EXERCISE DESCRIPTION -
Print, word for word, every line from the beginning of the listing up to and including the line with "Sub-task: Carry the". Pictures are to be excluded.

RECORDED INFORMATION -
□ □ □
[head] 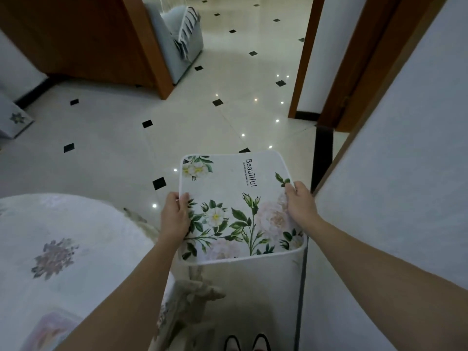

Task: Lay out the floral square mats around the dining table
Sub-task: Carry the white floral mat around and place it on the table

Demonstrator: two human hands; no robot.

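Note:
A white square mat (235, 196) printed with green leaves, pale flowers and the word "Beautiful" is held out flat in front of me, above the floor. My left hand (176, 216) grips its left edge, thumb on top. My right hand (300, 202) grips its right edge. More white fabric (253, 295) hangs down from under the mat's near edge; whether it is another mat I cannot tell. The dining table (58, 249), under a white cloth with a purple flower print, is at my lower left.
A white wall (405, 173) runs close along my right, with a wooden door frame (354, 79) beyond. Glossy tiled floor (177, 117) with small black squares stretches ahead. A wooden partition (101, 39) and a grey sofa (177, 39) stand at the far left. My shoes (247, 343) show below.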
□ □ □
WRITTEN ANSWER -
[head] 

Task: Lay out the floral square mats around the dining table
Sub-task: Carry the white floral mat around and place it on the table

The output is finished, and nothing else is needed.